◆ **What you need to do**:
Restate word for word the lines that begin the listing and end with the line holding "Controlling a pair".

┌──

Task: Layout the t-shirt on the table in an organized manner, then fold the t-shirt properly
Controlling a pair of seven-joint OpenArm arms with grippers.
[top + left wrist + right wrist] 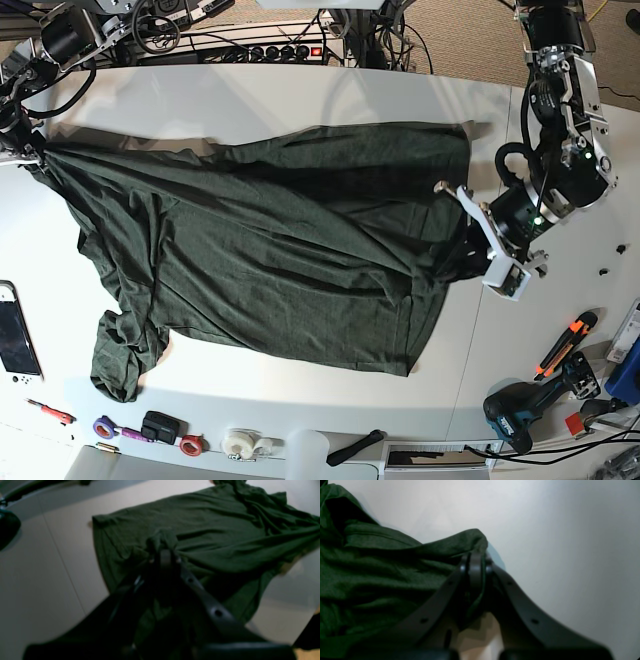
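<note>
The dark green t-shirt [280,250] lies spread and wrinkled across the white table [250,100], with one sleeve bunched at the front left. My left gripper [458,245] is at the shirt's right edge. In the left wrist view this gripper [163,552] is shut on a pinched tuft of the t-shirt [212,530]. My right gripper [30,155] is at the shirt's far left corner. The right wrist view shows it [474,556] shut on a fold of the t-shirt [370,567] above the table [545,530]. The cloth is drawn out between the two grippers.
Along the front edge lie tape rolls [238,442], small tools and a drill [520,410]. An orange-handled tool [565,345] is at the right, a white handheld device [15,340] at the left edge, and a power strip [270,50] with cables behind the table.
</note>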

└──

◆ **Answer box**:
Task: Layout the t-shirt on the table in an organized manner, then fold the t-shirt properly
Controlling a pair of seven-joint OpenArm arms with grippers.

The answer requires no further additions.